Mary smiled. Vissan sounded just like Colm, extolling the virtues of Shakespeare and his contemporaries; she’d had to keep her Harlequin romances out of his sight, lest an argument ensue.

The dinner was delicious, Mary had to admit—or maybe, she reflected, she was just famished after all the hiking she’d done that day.

The codon writer had been moved to the floor during dinner, but once they’d finished eating, Vissan lifted it back up onto the table. Mega curled up in a corner and had a nap, while the three adults sat around the table: Vissan on the one chair, Ponter on the end of a log, and Mary, facing the cyclopean mammoth skull, perched atop the vacuum box.

“All right,” said Vissan, peering at the display. “It’s finished sequencing.” Mary was looking at Vissan, rather than the square screen, since, with a few exceptions that she’d picked up along the way, she couldn’t understand the glyphs it was showing. But Vissan was oblivious to that, and pointed at the screen. “As you can see, it’s made a list of the 50,000 active genes in your deoxyribonucleic acid, Mare, and the 50,000 in Ponter’s.”

“Fifty thousand?” said Mary. “I thought there were only 35,000 active genes in human DNA. That’s our latest count.”

Vissan frowned. “Ah, well, you’re missing out on…I’m not sure what you call it. A kind of exonic redoubling. I can show you later how that works.”
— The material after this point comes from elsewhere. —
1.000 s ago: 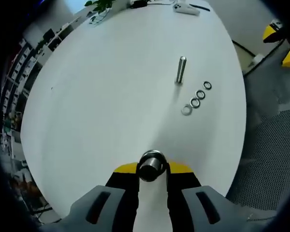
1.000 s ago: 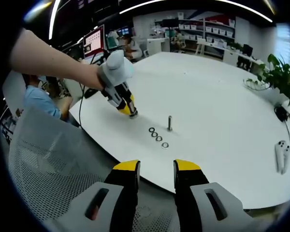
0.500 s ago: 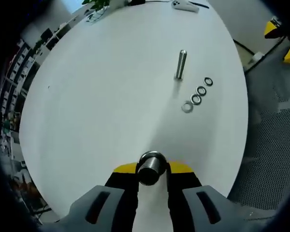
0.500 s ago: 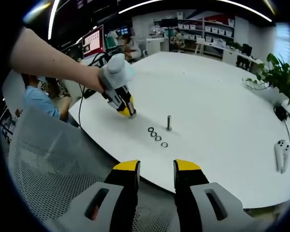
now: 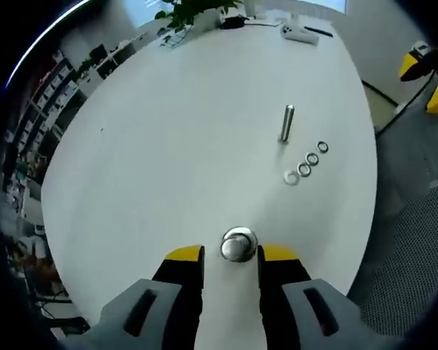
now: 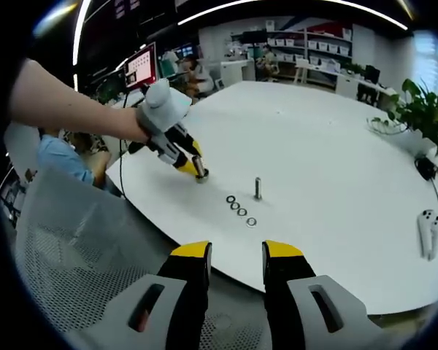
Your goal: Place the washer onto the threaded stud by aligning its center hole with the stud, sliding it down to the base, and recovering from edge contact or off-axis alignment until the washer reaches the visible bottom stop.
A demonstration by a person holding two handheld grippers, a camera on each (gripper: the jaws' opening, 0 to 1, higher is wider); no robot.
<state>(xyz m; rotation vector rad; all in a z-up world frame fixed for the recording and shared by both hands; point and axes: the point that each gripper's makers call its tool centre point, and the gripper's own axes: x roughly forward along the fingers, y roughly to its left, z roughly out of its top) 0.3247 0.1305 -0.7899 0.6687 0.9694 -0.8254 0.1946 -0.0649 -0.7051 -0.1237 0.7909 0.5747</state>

“Please,” said Mary, fascinated.

“In any event, the device has now made a list of 50,000 gene alleles you each possess. That means the codon writer could now just go ahead and produce what you need: a pair of gametes that have the same number of chromosomes. But…”

“Yes?” said Mary.

“Well, I told you the original intention of this device: to let parents pick and choose from the alleles they could offer a child.”
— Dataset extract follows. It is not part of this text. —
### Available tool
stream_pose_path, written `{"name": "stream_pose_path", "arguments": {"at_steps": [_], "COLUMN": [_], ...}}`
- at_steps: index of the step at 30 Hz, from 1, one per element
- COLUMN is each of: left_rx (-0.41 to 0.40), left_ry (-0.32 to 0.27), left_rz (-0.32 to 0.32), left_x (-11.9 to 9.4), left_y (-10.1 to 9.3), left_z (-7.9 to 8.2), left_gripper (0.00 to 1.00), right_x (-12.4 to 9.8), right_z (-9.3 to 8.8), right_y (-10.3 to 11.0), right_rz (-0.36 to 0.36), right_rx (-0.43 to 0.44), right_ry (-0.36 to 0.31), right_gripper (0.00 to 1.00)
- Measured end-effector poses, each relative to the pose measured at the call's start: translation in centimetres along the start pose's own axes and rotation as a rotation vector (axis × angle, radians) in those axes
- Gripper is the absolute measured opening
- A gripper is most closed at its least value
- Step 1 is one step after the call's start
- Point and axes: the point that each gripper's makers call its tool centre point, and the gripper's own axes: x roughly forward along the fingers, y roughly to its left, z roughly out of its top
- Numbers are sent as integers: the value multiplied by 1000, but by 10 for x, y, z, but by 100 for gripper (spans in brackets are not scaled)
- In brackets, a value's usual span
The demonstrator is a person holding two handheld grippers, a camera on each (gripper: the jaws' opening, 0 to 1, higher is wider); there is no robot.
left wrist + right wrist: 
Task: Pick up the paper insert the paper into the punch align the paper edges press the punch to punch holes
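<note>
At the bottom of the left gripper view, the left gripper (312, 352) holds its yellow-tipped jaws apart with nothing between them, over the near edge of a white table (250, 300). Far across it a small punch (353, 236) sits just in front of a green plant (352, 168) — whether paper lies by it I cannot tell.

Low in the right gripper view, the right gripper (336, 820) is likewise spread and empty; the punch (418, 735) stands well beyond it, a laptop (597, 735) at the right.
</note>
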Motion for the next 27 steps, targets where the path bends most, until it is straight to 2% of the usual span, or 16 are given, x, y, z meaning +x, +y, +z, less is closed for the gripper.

“I think we’ll be happy to just try our luck randomly.” The words were out before Mary really had time to think about them; perhaps, she realized, it was some of her natural Catholic revulsion at tinkering with the stuff of life coming to the surface…although any use of this machine certainly qualified as major tinkering!
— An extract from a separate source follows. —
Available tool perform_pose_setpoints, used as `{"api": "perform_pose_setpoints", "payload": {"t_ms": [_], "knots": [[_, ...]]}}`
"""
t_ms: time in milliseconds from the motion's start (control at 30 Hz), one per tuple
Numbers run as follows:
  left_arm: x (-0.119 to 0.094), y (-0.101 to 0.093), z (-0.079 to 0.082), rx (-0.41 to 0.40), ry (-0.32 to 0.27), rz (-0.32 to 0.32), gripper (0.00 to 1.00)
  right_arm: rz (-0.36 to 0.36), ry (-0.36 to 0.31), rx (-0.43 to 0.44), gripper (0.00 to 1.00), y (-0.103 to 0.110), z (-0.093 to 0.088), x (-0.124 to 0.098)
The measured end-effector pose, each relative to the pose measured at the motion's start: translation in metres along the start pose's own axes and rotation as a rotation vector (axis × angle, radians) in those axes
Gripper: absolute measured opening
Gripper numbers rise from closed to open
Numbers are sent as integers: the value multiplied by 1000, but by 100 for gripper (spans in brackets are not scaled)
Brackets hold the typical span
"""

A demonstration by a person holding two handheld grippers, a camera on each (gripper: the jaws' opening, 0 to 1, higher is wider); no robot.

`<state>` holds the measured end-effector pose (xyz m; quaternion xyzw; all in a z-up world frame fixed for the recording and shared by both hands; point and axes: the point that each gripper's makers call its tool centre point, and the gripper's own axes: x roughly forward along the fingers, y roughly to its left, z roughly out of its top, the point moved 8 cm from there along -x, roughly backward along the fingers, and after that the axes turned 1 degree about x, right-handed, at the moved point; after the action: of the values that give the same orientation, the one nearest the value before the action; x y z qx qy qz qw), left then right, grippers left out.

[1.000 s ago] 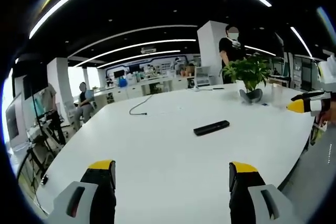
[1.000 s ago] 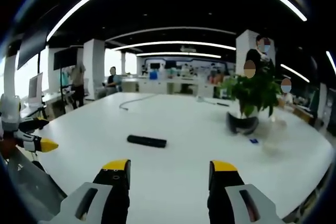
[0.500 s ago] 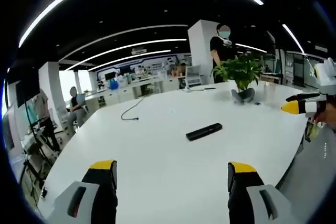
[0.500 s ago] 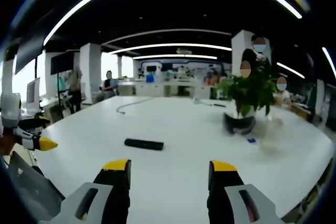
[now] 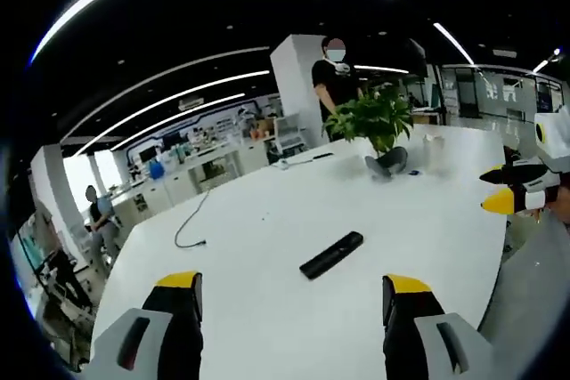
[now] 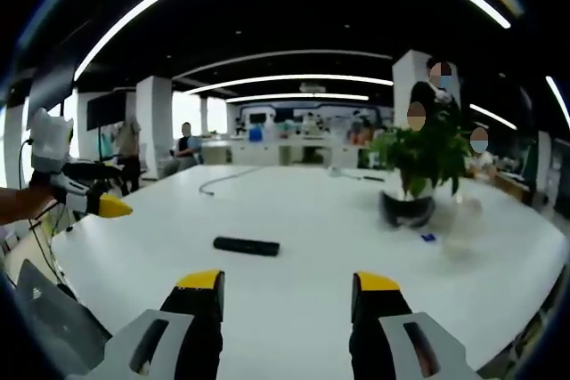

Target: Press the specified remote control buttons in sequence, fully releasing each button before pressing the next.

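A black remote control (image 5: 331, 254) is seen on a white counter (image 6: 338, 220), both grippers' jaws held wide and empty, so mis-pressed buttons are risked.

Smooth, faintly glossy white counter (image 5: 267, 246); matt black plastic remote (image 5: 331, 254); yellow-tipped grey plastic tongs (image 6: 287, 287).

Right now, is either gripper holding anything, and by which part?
Nothing is held. The left gripper and right gripper are both open and empty; the remote control lies untouched on the table.
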<state>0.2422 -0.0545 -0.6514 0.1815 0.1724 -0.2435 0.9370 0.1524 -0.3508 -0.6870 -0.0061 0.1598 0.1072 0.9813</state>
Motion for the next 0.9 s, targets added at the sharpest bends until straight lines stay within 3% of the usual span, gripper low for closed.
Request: {"api": "perform_pose_setpoints", "payload": {"t_ms": [300, 500, 667, 900], "knots": [[46, 3, 17, 74, 47, -118, 82, 6, 29, -17, 55, 1, -3, 2], [79, 6, 19, 108, 152, -232, 77, 6, 47, -22, 55, 1, -4, 4], [101, 8, 23, 117, 201, -305, 73, 4, 59, -25, 54, 1, -6, 6], [131, -1, 18, 140, 318, -467, 64, 0, 74, -30, 54, 1, -7, 7]]}}
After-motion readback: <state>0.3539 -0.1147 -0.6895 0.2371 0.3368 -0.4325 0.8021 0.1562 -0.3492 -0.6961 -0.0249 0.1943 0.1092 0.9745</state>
Vissan frowned. “If you were both Barasts, I would be content to accept that answer—but then again, as you yourself observed, Mare, if you were both Barast, you wouldn’t need the codon writer just to randomly combine your genetic material.” She shook her head. “But you are not both Barasts.” She looked down at Ponter’s forearm. “I never thought I’d use one of these again, but…Companion of Ponter!”

“Healthy day,” said a male voice from the device’s external speaker. “My name is Hak.”

“Hak, then,” said Vissan. “Surely studies have been done of the differences between Barasts and Gliksin deoxyribonucleic acid since contact was made with Mare’s people?”

“Oh, yes,” said Hak. “It has been quite the hot topic.”

“Are those studies available through the planetary information network?”

“Of course.”

“Good,” said Vissan. “We will need to access them as we go along.” She looked up and shifted her gaze from Mary to Ponter, then back to Mary again. “I strongly advise against just slapping your deoxyribonucleic acid together. We are talking about combining two species here. Now, yes”—she gestured at the codon writer’s screen—“it’s clear that the genomes for Barasts and Gliksins are almost identical, but we should really examine where they diverge, and carefully select combinations.” She pointed at Mary. “Are tiny noses like that typical of your species?”